Work to complete: Please give back word for word the lines of the material below between the line containing "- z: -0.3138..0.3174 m" and the line containing "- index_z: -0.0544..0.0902", inclusive.

Material for this exercise:
=== Section Start ===

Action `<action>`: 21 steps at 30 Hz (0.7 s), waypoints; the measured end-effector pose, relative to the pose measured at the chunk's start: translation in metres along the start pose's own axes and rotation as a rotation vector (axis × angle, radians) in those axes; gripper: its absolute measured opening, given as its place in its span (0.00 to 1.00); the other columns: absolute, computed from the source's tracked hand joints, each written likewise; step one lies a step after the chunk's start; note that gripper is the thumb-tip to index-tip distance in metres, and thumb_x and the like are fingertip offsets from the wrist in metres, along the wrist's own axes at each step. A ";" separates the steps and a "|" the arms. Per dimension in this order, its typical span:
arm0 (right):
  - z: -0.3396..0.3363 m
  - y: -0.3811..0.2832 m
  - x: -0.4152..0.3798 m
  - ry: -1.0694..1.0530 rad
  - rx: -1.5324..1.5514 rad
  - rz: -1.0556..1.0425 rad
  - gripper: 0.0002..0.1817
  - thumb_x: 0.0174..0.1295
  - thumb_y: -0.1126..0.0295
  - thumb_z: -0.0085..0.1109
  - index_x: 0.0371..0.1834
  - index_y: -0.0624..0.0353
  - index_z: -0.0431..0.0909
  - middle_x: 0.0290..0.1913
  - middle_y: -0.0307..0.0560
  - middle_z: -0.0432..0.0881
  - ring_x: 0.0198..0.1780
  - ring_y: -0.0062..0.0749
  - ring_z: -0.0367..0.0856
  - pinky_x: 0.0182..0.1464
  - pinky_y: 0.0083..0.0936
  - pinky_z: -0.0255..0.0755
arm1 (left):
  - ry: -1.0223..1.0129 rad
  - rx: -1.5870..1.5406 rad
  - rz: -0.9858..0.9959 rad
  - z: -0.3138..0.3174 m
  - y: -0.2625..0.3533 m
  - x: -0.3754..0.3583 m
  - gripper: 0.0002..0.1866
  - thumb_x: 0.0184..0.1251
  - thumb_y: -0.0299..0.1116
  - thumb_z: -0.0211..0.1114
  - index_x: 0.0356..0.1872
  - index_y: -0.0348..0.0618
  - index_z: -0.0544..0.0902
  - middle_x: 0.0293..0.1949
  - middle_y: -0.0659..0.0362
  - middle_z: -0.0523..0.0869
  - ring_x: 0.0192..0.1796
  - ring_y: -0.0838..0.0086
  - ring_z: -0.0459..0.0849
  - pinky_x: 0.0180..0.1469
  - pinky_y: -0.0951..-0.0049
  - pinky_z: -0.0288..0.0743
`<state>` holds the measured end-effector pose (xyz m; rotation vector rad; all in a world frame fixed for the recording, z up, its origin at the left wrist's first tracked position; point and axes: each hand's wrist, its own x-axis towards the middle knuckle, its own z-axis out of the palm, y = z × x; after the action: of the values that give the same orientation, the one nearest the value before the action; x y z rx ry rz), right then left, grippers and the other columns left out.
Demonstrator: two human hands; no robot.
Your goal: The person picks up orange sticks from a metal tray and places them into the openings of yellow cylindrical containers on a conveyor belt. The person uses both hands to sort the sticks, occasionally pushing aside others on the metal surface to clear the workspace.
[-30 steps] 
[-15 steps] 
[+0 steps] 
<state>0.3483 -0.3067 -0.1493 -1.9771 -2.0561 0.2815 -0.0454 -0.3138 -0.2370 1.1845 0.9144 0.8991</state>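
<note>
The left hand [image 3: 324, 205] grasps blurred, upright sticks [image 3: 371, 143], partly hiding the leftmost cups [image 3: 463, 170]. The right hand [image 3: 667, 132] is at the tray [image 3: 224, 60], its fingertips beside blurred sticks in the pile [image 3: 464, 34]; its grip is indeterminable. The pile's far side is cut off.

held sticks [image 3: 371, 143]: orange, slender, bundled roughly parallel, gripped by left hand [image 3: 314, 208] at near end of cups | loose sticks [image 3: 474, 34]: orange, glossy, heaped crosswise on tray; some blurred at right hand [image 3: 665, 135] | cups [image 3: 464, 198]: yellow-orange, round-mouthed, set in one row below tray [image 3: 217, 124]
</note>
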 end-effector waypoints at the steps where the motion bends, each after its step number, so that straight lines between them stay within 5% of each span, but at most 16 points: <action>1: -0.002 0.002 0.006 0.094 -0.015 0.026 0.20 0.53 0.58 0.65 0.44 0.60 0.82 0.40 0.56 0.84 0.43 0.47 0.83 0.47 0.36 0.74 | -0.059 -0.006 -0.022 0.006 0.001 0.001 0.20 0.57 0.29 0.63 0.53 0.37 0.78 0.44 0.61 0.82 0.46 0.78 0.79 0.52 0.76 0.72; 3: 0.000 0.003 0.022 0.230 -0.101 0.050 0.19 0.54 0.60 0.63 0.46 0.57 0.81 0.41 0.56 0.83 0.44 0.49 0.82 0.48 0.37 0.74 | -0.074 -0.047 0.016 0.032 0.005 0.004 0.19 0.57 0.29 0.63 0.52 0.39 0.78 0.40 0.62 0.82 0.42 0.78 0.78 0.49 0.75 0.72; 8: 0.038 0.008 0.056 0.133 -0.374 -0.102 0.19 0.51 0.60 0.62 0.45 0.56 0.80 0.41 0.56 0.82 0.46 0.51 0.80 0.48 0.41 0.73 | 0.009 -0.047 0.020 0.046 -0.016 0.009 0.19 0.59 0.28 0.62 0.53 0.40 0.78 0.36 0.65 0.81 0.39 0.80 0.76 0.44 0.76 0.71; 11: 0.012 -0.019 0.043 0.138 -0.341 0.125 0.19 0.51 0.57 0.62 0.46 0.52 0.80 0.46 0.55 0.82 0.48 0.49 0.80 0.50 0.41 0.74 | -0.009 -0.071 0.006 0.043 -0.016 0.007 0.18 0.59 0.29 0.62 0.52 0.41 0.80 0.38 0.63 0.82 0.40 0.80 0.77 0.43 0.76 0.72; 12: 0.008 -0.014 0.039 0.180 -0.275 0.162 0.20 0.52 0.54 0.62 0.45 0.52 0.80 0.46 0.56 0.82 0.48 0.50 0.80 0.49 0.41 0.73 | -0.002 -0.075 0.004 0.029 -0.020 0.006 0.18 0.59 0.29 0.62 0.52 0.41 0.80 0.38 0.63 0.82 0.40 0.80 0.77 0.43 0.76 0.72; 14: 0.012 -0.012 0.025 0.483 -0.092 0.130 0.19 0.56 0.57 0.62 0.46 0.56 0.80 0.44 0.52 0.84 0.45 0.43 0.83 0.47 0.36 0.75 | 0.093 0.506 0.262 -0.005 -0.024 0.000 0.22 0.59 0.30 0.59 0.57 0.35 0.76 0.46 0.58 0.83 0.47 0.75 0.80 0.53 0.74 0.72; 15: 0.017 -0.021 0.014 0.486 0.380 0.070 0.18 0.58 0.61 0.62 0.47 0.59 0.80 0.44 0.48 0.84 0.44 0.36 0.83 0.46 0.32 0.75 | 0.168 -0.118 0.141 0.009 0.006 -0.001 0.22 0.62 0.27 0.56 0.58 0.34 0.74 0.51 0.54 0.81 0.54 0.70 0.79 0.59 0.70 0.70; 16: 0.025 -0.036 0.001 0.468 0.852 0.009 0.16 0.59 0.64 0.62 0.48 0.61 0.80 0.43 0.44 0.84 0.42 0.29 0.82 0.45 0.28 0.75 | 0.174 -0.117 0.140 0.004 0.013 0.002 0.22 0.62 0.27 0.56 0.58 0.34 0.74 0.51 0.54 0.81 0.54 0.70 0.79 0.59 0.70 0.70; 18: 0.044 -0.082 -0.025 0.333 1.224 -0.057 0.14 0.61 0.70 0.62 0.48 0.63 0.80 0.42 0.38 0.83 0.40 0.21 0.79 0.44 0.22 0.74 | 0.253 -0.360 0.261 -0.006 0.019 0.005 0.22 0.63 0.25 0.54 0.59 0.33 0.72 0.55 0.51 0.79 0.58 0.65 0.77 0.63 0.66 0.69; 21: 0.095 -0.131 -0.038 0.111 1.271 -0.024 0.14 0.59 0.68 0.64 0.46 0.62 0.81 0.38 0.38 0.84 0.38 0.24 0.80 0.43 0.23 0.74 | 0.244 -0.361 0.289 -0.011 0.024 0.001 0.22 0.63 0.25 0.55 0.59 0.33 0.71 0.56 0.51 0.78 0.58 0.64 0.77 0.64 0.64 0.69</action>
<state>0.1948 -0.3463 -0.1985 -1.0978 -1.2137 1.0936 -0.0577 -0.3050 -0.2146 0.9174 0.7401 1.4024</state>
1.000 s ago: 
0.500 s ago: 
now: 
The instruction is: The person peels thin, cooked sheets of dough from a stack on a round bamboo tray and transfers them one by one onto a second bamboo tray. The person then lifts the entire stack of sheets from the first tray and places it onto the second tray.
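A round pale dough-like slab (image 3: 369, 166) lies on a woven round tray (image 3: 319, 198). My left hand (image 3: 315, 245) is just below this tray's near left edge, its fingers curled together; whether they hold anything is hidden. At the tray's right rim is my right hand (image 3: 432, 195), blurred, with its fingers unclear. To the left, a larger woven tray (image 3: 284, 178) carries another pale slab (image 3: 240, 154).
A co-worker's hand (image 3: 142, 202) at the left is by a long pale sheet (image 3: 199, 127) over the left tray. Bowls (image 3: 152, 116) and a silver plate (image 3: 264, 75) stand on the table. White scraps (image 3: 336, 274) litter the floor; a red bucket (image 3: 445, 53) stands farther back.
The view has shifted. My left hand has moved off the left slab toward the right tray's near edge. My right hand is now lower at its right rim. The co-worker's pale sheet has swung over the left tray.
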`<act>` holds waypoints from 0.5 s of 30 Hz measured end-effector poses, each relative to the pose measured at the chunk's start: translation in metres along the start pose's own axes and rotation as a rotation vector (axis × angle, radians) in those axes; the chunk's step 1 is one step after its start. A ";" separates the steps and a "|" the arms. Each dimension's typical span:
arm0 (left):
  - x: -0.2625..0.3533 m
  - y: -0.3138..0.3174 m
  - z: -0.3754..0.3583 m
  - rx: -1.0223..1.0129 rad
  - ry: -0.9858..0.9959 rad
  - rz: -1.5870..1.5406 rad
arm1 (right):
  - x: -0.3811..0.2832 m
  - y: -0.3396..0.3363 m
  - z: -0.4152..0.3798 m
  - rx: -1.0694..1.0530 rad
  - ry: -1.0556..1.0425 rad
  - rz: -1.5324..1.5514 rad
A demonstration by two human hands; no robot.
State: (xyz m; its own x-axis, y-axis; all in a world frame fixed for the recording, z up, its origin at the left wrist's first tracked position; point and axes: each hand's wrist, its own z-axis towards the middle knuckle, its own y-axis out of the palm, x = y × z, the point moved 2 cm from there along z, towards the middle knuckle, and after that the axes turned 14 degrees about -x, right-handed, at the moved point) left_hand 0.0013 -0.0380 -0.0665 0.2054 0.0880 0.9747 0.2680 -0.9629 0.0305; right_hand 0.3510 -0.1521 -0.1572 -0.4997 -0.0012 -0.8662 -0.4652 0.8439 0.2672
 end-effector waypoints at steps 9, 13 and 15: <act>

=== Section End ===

Answer below:
  - z: -0.3138..0.3174 m
  - y: -0.2625..0.3533 m
  - x: -0.3754..0.3583 m
  - gripper: 0.0002..0.1866
  - thumb_x: 0.0184..0.1251
  - thumb_y: -0.0299..0.1116
  - thumb_z: -0.0211..0.1114
  - index_x: 0.0356..0.1872
  - index_y: -0.0348..0.0618
  - index_z: -0.0544..0.0902

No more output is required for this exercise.